* Your assignment:
Write out the records below exactly as they appear, skipping each picture.

Dataset entries:
▽
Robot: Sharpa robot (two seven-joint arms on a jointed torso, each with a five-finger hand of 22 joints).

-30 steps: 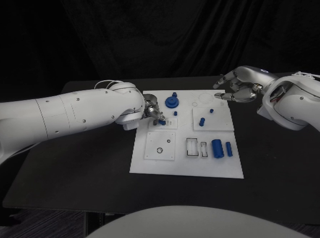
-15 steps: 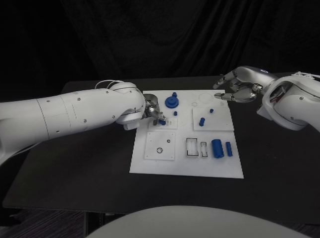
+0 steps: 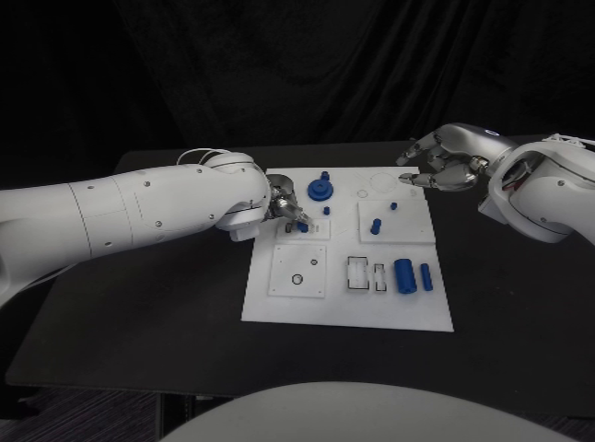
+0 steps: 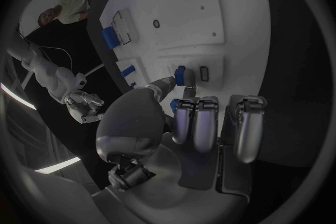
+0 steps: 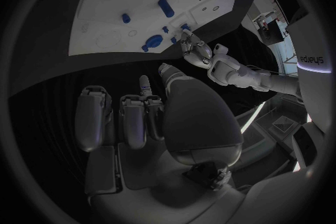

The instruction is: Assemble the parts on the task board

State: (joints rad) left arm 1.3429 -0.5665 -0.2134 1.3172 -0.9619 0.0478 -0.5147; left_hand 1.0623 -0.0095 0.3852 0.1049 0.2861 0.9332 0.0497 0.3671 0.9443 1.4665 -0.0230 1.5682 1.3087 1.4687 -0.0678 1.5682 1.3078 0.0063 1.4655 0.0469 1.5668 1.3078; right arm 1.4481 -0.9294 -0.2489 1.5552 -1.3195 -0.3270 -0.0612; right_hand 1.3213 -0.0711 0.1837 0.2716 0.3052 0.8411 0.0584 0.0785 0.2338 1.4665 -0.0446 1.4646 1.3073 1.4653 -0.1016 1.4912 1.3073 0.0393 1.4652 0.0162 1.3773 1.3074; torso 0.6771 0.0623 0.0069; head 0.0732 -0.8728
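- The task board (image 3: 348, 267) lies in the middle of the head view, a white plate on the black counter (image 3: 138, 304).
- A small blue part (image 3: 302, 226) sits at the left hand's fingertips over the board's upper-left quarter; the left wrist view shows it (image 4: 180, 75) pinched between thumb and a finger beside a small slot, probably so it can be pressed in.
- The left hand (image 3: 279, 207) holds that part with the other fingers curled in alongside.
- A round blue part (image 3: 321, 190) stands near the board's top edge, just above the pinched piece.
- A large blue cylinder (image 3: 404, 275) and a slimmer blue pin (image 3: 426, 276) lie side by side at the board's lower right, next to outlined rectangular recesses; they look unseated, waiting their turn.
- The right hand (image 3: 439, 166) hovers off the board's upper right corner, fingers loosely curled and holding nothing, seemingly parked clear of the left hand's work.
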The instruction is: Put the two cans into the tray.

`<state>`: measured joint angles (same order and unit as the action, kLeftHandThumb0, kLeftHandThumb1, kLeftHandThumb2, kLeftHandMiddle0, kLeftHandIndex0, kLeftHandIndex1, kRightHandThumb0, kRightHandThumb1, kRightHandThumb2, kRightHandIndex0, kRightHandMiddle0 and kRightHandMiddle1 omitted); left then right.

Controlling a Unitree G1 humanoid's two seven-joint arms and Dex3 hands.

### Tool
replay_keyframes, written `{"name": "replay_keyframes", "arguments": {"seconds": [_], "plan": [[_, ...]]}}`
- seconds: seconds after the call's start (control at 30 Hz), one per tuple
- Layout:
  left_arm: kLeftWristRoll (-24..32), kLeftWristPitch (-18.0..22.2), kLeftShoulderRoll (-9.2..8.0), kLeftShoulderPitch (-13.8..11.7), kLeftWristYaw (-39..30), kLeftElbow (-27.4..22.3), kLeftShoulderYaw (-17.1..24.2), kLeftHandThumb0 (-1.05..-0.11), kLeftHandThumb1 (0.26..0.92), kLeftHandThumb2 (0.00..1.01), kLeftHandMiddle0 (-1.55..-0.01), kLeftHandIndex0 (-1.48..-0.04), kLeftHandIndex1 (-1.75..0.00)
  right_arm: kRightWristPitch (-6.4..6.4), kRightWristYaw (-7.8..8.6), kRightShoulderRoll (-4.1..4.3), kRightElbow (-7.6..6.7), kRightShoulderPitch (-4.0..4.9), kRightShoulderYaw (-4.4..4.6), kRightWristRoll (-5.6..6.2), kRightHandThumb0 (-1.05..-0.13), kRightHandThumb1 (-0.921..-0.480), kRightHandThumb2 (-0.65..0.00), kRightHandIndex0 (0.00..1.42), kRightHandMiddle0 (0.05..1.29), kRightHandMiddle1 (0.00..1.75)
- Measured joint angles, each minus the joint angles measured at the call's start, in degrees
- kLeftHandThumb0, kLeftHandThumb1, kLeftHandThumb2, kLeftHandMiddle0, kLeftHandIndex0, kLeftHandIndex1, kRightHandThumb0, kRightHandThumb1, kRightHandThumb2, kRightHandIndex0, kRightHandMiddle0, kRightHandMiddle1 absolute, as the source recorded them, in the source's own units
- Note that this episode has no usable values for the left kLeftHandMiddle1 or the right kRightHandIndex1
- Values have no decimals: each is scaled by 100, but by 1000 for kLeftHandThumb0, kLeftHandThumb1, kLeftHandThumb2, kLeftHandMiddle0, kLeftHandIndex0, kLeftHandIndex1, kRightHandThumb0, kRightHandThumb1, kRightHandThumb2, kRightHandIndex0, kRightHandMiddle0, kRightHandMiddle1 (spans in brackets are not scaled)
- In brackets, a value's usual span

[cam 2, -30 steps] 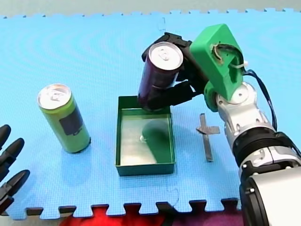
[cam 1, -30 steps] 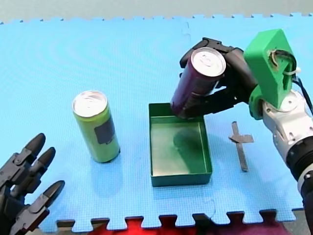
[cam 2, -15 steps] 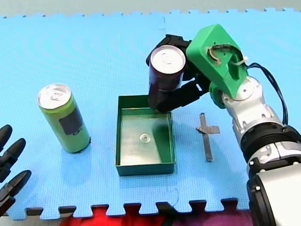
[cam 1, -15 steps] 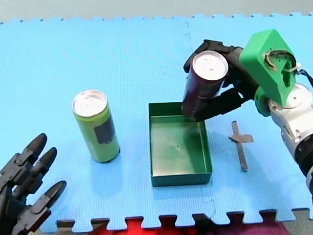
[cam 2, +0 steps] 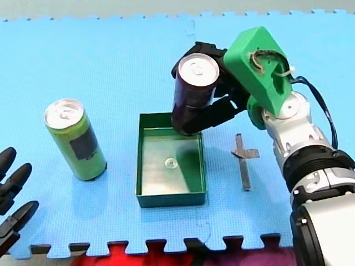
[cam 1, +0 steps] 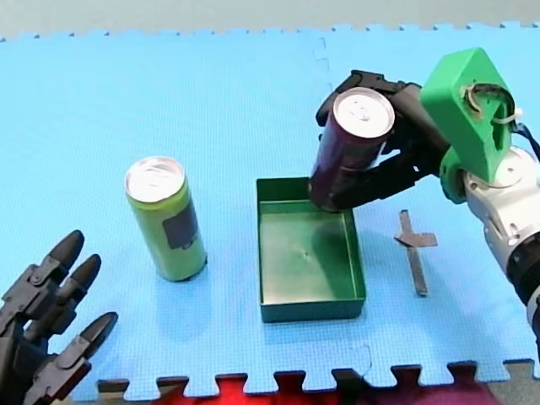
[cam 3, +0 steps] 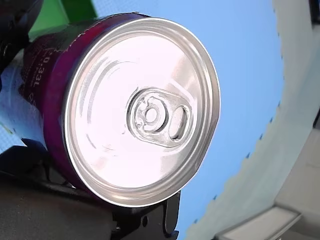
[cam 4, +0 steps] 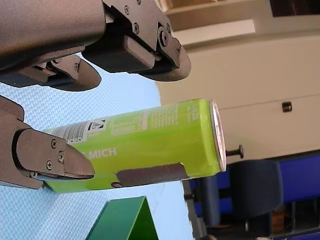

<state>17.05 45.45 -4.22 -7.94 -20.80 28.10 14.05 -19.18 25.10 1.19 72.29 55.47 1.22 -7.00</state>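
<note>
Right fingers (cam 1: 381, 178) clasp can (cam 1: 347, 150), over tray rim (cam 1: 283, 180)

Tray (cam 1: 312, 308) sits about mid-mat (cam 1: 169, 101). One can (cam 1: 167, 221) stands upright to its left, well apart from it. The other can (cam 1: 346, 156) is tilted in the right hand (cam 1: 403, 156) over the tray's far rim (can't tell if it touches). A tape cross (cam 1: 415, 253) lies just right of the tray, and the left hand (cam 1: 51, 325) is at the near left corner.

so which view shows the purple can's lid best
The first wrist view: the lid of the purple can faces it, pull tab plain. The head views show the can tilted in the right hand over the tray at its far edge.
</note>
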Motion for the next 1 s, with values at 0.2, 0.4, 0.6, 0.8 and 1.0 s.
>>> {"name": "replay_keyframes", "arguments": {"seconds": [0.2,0.4,0.6,0.8,1.0], "plan": [[-10,-33,19,-8,27,-52,-12,-1048,921,123,-456,-458,0,6,72,-53,0,-18,-30,44,-265,-790,-1,948,584,1746],[-33,-65,36,-38,49,-120,-32,-1048,921,125,-459,-458,0,136,61,-105,-13,-36,1,38,-264,-791,-2,948,578,1746],[-65,-66,78,-94,104,-206,-59,-1048,921,127,-457,-456,0,195,35,-117,-45,-58,71,-8,-269,-791,-2,950,573,1746],[-107,-75,107,-182,154,-352,-95,-1048,921,135,-457,-455,0,196,20,-107,-84,-98,172,-89,-278,-791,-2,953,571,1746],[-141,-113,141,-308,214,-527,-149,-1048,921,144,-454,-453,0,197,-77,-79,-99,-131,296,-236,-282,-793,-3,955,571,1746]]}}
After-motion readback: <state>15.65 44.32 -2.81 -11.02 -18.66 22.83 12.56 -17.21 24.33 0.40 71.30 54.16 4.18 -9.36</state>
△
* Response to this exercise:
Robot: Sharpa robot (two seven-joint arms on a jointed torso, each with a five-finger hand of 22 joints).

-30 steps: 
-15 steps: 
+0 steps: 
+0 steps: 
+0 steps: 

The instruction is: Assemble the parts on the task board

State: (joints rad) left arm 1.3429 -0.5665 -0.2134 1.3172 -0.9619 0.0478 -0.5147; left_hand 1.0623 -0.0095 0.3852 0.1049 0.2861 0.9332 0.0497 0.3671 0.9443 1.4665 -0.0230 1.5682 1.3087 1.4687 -0.0678 1.5682 1.3078 0.0063 1.4655 0.0469 1.5668 1.3078; right arm 1.4481 -0.9294 -0.2489 1.5552 -1.3195 -0.3270 -0.0612; right_hand 1.3213 -0.0711 0.1837 0.2716 0.3052 0.8411 0.0584 0.0785 0.2338 1.4665 -0.0446 1.4646 1.3073 1.4653 -0.1016 1.4912 1.3073 0.0393 1.4652 0.0162 1.3773 1.3074; torso 0.6771 0.0623 0.0069; head 0.0732 -0.8728
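- The task board (image 3: 348, 267) lies in the middle of the head view, a white plate on the black counter (image 3: 138, 304).
- A small blue part (image 3: 302, 226) sits at the left hand's fingertips over the board's upper-left quarter; the left wrist view shows it (image 4: 180, 75) pinched between thumb and a finger beside a small slot, probably so it can be pressed in.
- The left hand (image 3: 279, 207) holds that part with the other fingers curled in alongside.
- A round blue part (image 3: 321, 190) stands near the board's top edge, just above the pinched piece.
- A large blue cylinder (image 3: 404, 275) and a slimmer blue pin (image 3: 426, 276) lie side by side at the board's lower right, next to outlined rectangular recesses; they look unseated, waiting their turn.
- The right hand (image 3: 439, 166) hovers off the board's upper right corner, fingers loosely curled and holding nothing, seemingly parked clear of the left hand's work.
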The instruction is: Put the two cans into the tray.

`<state>`: measured joint angles (same order and unit as the action, kLeftHandThumb0, kLeftHandThumb1, kLeftHandThumb2, kLeftHandMiddle0, kLeftHandIndex0, kLeftHandIndex1, kRightHandThumb0, kRightHandThumb1, kRightHandThumb2, kRightHandIndex0, kRightHandMiddle0 and kRightHandMiddle1 omitted); left then right.

Controlling a Unitree G1 humanoid's two seven-joint arms and Dex3 hands.

### Tool
replay_keyframes, written `{"name": "replay_keyframes", "arguments": {"seconds": [_], "plan": [[_, ...]]}}`
- seconds: seconds after the call's start (control at 30 Hz), one per tuple
- Layout:
  left_arm: kLeftWristRoll (-24..32), kLeftWristPitch (-18.0..22.2), kLeftShoulderRoll (-9.2..8.0), kLeftShoulderPitch (-13.8..11.7), kLeftWristYaw (-39..30), kLeftElbow (-27.4..22.3), kLeftShoulderYaw (-17.1..24.2), kLeftHandThumb0 (-1.05..-0.11), kLeftHandThumb1 (0.26..0.92), kLeftHandThumb2 (0.00..1.01), kLeftHandMiddle0 (-1.55..-0.01), kLeftHandIndex0 (-1.48..-0.04), kLeftHandIndex1 (-1.75..0.00)
  right_arm: kRightWristPitch (-6.4..6.4), kRightWristYaw (-7.8..8.6), kRightShoulderRoll (-4.1..4.3), kRightElbow (-7.6..6.7), kRightShoulderPitch (-4.0..4.9), kRightShoulderYaw (-4.4..4.6), kRightWristRoll (-5.6..6.2), kRightHandThumb0 (-1.05..-0.13), kRightHandThumb1 (-0.921..-0.480), kRightHandThumb2 (-0.65..0.00), kRightHandIndex0 (0.00..1.42), kRightHandMiddle0 (0.05..1.29), kRightHandMiddle1 (0.00..1.75)
- Measured joint angles, each minus the joint angles measured at the call's start, in degrees
- kLeftHandThumb0, kLeftHandThumb1, kLeftHandThumb2, kLeftHandMiddle0, kLeftHandIndex0, kLeftHandIndex1, kRightHandThumb0, kRightHandThumb1, kRightHandThumb2, kRightHandIndex0, kRightHandMiddle0, kRightHandMiddle1 absolute, as the source recorded them, in the source's own units
- Note that this episode has no usable values for the left kLeftHandMiddle1 or the right kRightHandIndex1
- Values have no decimals: each is scaled by 100, but by 1000 for kLeftHandThumb0, kLeftHandThumb1, kLeftHandThumb2, kLeftHandMiddle0, kLeftHandIndex0, kLeftHandIndex1, kRightHandThumb0, kRightHandThumb1, kRightHandThumb2, kRightHandIndex0, kRightHandMiddle0, kRightHandMiddle1 (spans in brackets are not scaled)
- In brackets, a value's usual span

[cam 2, -30 steps] 
[cam 1, -30 steps] 
[cam 2, -15 steps] 
[cam 1, -15 steps] 
[cam 2, +0 steps] 
[cam 1, +0 steps] 
[cam 3, +0 steps] 
[cam 4, +0 steps] 

<state>17.05 45.45 -4.22 -7.94 -20.80 28.10 14.05 -19.18 25.10 1.19 72.29 55.47 1.22 -7.00</state>
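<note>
Right fingers (cam 1: 381, 178) clasp can (cam 1: 347, 150), over tray rim (cam 1: 283, 180)

Tray (cam 1: 312, 308) sits about mid-mat (cam 1: 169, 101). One can (cam 1: 167, 221) stands upright to its left, well apart from it. The other can (cam 1: 346, 156) is tilted in the right hand (cam 1: 403, 156) over the tray's far rim (can't tell if it touches). A tape cross (cam 1: 415, 253) lies just right of the tray, and the left hand (cam 1: 51, 325) is at the near left corner.

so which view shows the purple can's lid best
The first wrist view: the lid of the purple can faces it, pull tab plain. The head views show the can tilted in the right hand over the tray at its far edge.
</note>
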Motion for the next 1 s, with values at 0.2, 0.4, 0.6, 0.8 and 1.0 s.
>>> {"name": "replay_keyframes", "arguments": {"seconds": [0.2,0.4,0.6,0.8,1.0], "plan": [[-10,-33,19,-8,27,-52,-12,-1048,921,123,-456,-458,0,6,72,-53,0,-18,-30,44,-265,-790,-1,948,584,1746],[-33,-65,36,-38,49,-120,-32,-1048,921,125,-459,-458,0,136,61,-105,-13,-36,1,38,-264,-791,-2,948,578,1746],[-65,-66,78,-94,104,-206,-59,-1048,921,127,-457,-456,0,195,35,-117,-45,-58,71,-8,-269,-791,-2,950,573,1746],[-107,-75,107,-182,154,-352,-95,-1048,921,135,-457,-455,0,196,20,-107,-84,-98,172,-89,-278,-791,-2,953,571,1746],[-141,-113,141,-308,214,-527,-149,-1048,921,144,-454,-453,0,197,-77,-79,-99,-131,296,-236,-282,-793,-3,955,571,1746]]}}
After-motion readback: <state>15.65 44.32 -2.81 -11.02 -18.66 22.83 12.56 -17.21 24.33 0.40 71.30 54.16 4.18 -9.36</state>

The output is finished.